Au fait, c’est quoi une religion ?

Au fait, c’est quoi une religion ?

Une conséquence inattendue de la mondialisation

Aussi curieux que cela puisse paraître, la définition du terme « religion » soulève bien des difficultés. Le problème ne date pas d’hier.

Cicéron (106-43 av JC) a proposé deux étymologies possibles : soit relegere, qui voulait dire « rassembler », soit religere voulant plutôt dire « revenir sur ce qu’on a fait, se recueillir ». Pourtant quelques siècles plus tard, les écrivains et philosophes chrétiens Tertullien (qui vécut entre 150 – date approximative – et 220 ap JC) et Lactance (250-325 ap JC) ont donné comme étymologie pour le mot religion le religare latin qui voulait dire « relier », du fait du lien avec Dieu.

Cela nous indique plusieurs choses. Tout d’abord, déjà dans l’Antiquité le terme de religion recouvrait des réalités fort différentes et son origine était obscure.

Influence du christianisme en Occident

Ensuite, l’irruption du christianisme s’est accompagnée d’une redéfinition de la religion. Ceci n’est en rien péjoratif, le processus de redéfinition est courant en matière scientifique ou dans le domaine philosophique, lorsque l’on acquiert une vision plus précise des choses dont on s’occupe. Mais c’est un fait, le concept de religion a été précisé à la lumière de l’expérience chrétienne, et c’est sous cette forme qu’il est entré dans nos dictionnaires après avoir été consacré par l’usage.

Dans le christianisme en effet, l’accent est mis sur la relation à Dieu. Celui-ci s’est révélé par les Écritures, et l’on s’adresse à lui dans la prière ou lors de cérémonies. Il est donc naturel que l’on ait préféré l’étymologie – même tardive – de « relier ». La question n’est d’ailleurs pas de savoir si cette interprétation est pertinente ou non car de toute façon, la longue suprématie du christianisme comme religion dans les pays européens a établi une sorte d’équivalence entre religion et relation à Dieu. L’islam concurrent dans le bassin méditerranéen n’a en rien changé cette définition. De sorte que dans l’usage courant le mot religion, marqué par notre histoire, a une signification évidente : il s’agit d’un lien particulier avec le Créateur, et de toutes les formes que peut prendre ce lien. Le judaïsme qui a précédé le christianisme procède lui aussi de cette conception. En ce sens les « religions du Livre » ont une définition simple et claire de ce qu’elles sont en tant que religions, et ont associé le terme de religion à ce qu’elles sont.

Que deviennent alors les religions des Grecs, des romains ou des gaulois ? Et que deviennent l’hindouisme, le bouddhisme, le taoïsme et bien d’autres ?

Les religions orientales sont-elles des religions ?

Il n’y a pas si longtemps les dictionnaires français définissaient le bouddhisme par exemple non comme une religion mais comme une philosophie. […]

Deux définitions pour le phénomène religieux

Certes, on pourrait tenter de réconcilier les différentes approches en définissant le bouddhisme, pour reprendre cet exemple, non comme une religion mais comme une philosophie religieuse.
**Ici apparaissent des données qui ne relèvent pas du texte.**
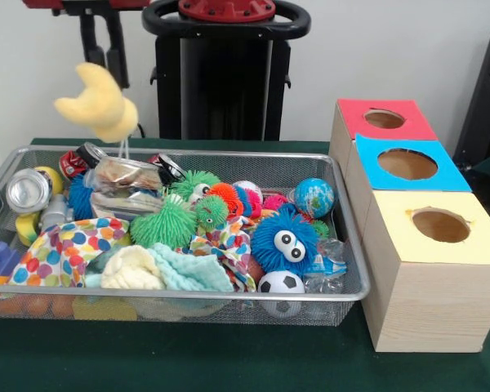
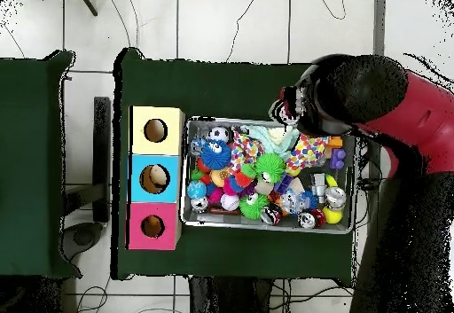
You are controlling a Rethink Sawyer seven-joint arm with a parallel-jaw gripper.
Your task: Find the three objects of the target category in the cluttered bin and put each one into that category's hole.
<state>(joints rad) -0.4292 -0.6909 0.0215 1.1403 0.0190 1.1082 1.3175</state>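
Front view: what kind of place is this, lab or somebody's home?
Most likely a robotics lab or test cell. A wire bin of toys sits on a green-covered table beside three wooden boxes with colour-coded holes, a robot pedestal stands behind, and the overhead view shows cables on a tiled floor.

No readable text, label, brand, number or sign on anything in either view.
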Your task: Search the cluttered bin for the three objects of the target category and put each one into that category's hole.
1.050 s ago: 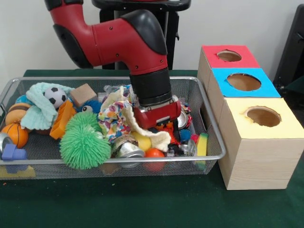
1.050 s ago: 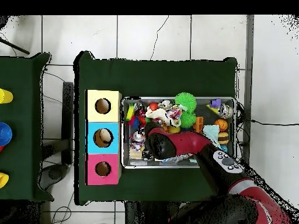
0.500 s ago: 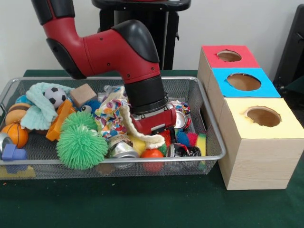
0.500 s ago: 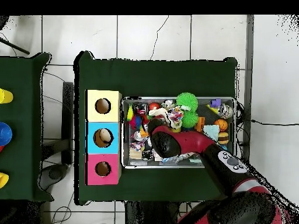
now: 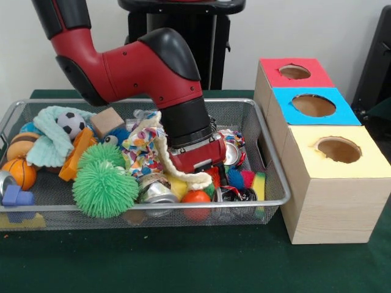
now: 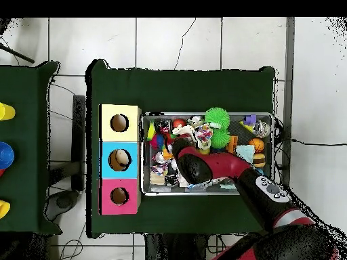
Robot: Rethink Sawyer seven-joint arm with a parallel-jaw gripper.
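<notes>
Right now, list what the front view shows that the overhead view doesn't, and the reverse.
Front view only: the soccer ball, wooden block and crushed can read clearly, as do the boxes' wooden sides.
Overhead view only: an object inside the blue box's hole, and the tiled floor around the table.
Both: the mesh bin, green spiky ball, three coloured boxes, and the arm hiding its hand.

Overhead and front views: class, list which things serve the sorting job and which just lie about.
Job:
arm
bin, with its clutter such as the can and green ball
red box
blue box
yellow box

Lying about:
side table
yellow thing
blue thing
</notes>
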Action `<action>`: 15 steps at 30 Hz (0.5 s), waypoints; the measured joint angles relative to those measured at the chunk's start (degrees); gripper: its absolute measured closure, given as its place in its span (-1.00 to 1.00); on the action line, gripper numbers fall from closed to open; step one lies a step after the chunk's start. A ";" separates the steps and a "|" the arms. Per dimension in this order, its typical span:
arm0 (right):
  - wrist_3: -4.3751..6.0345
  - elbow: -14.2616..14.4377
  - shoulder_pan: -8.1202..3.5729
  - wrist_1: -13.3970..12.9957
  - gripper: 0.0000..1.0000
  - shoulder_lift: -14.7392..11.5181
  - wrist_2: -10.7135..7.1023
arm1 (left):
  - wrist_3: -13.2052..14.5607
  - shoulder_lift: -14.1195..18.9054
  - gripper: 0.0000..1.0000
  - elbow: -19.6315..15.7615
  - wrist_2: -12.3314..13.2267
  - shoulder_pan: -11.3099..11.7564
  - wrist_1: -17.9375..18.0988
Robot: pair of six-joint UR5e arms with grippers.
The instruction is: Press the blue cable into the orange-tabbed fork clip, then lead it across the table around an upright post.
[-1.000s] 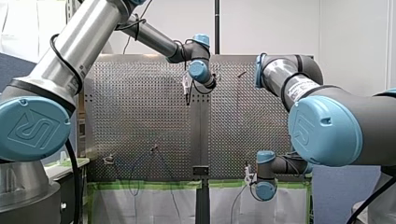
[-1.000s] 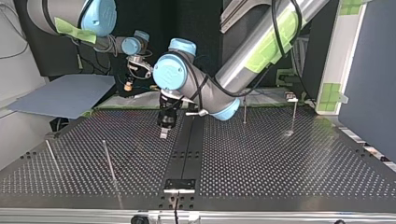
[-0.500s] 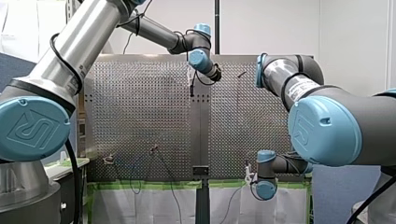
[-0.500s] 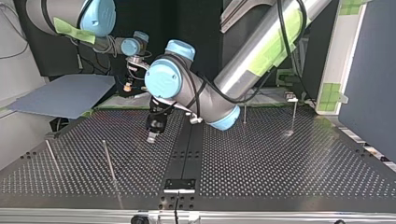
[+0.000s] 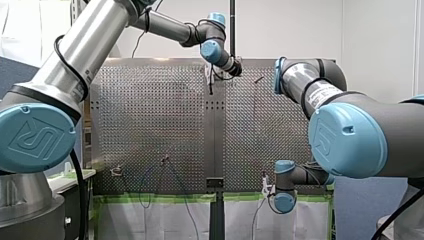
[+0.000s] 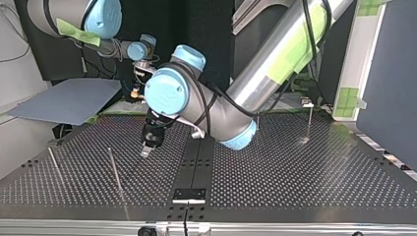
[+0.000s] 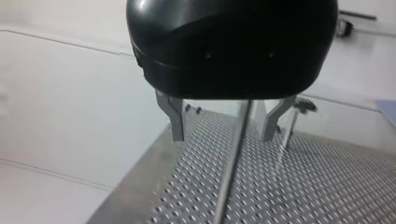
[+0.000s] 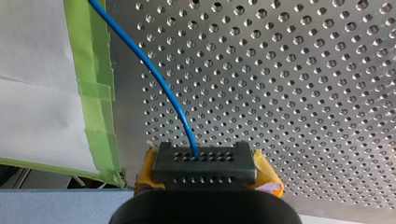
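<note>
Quick notes. Imo the blue cable (image 8: 159, 79) is going to handle like any thin hookup wire: super light, floppy, prob a bit slick on the jacket, so it's bending wherever it isn't supported. I'm thinking grab it close to the bit that's going into the clip, w/ only a short stub sticking out, otherwise it's buckling instead of seating.

Rn my right gripper (image 8: 205, 170) is pinching it tight between the yellow pads (image 8: 267, 176), at the table (image 8: 303, 70) edge by the green tape (image 8: 91, 60), and the cable is running out ahead over the holes.

My left gripper (image 7: 223, 135) is hanging over the plate w/ metal fingers (image 7: 176, 116) spread apart, nothing in them, one upright post (image 7: 232, 158) showing ahead btw them.

Counting: 1 blue cable, 2 arms, 2 grippers, 3 posts showing in the top view (two at its left, one at its right). Can't pick out the orange-tabbed clip for sure, too small.
</note>
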 joint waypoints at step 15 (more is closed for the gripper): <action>0.00 -0.30 0.01 0.91 1.00 -0.06 -0.09 | -7.40 -0.27 -0.58 7.41 7.41 -0.32 0.07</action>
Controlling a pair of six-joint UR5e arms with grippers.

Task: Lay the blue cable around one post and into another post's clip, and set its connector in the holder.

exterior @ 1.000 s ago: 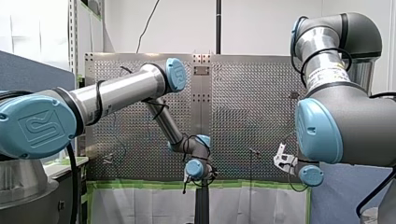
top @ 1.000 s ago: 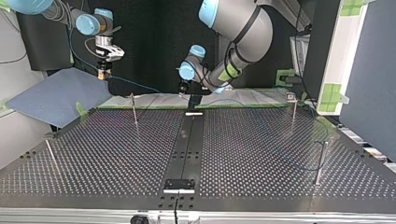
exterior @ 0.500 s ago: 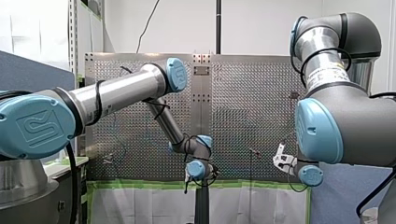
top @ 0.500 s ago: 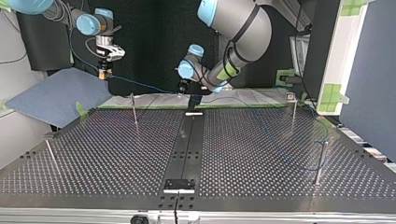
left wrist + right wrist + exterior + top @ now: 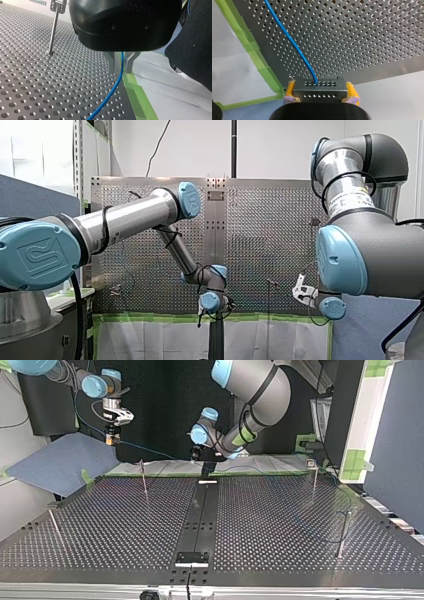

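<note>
In the right wrist view my right gripper [image 5: 320, 88] has its yellow pads [image 5: 290, 89] shut on the black connector [image 5: 318, 93]. The blue cable [image 5: 292, 42] leaves the connector across the perforated table. In the left wrist view the cable [image 5: 110, 93] runs between the metal fingers [image 5: 111, 63] of my left gripper [image 5: 120, 72]. The fingers stand close on either side of it with small gaps. In the top view my right gripper [image 5: 110, 439] hangs above the table's far left corner. My left gripper [image 5: 195, 455] is low at the far edge near the middle.
Thin metal posts stand on the table: one far left [image 5: 143, 477], one far right [image 5: 314, 480], one near right [image 5: 342, 532], one near left [image 5: 55, 527]. A black strip [image 5: 200, 520] runs down the middle. Green tape [image 5: 136, 95] lines the far edge.
My left arm's wrist has shifted very slightly toward the top view's left. The right arm and the connector hold still.
</note>
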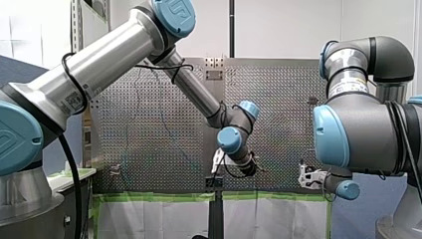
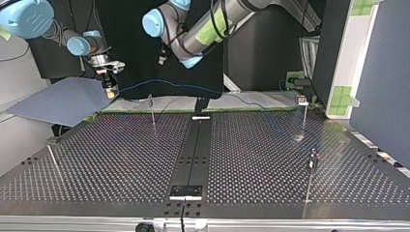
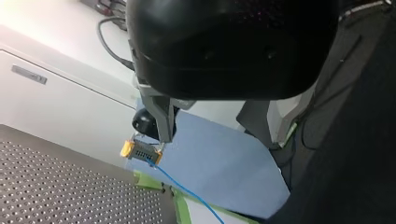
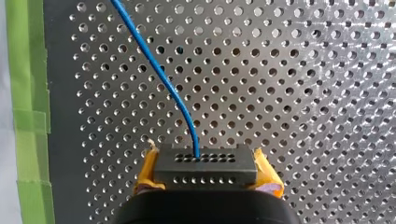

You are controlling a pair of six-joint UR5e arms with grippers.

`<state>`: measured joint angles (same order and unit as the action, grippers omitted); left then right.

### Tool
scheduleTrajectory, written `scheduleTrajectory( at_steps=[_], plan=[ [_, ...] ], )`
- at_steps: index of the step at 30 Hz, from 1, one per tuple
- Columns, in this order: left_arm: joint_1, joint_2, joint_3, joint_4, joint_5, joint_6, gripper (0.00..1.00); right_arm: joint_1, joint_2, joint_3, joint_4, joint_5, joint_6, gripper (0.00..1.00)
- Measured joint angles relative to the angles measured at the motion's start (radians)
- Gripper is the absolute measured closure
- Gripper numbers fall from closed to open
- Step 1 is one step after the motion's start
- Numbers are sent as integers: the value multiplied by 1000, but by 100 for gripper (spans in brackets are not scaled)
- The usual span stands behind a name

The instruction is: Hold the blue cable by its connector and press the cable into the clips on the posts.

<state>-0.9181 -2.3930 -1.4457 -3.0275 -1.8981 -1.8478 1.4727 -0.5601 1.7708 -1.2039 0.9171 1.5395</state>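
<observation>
My right gripper [image 4: 205, 179] is shut on the black connector [image 4: 205, 165], held between its yellow pads [image 4: 268, 179]. The blue cable [image 4: 159, 70] runs from the connector out ahead over the perforated table [image 4: 303, 93]. In the top view my right gripper [image 2: 110, 89] hangs by the far edge at the left, and the cable [image 2: 169, 84] sags across behind a thin post [image 2: 152, 110]. Two clip posts [image 2: 303, 113] [image 2: 312, 176] stand at that view's right. My left gripper [image 3: 212, 137] hovers open and empty above the connector [image 3: 141, 151]; it also shows as my left gripper [image 2: 162, 59].
A blue sheet [image 2: 63, 99] lies beyond the table at the top view's left. Green tape [image 1: 164, 196] lines the table's edge. A black strip [image 2: 193, 150] runs down the table's middle, and a bare thin rod [image 2: 53, 162] stands at the near left.
</observation>
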Motion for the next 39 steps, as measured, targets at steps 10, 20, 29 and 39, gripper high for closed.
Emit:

Ce ne serait pas faux, car le Bouddha n’avait d’autres prétentions que d’avoir compris certaines choses et de tenter de les transmettre. Il n’avait recours ni au concept de révélation venue d’en haut, ni à la distinction entre foi et raison si importante dans le christianisme ou dans l’islam. Le salut qu’il proposait passait par l’étude et la compréhension. Il est en réalité plus proche de Pythagore son contemporain, des philosophes présocratiques ou de Platon que de Jésus ou du prophète Mahomet.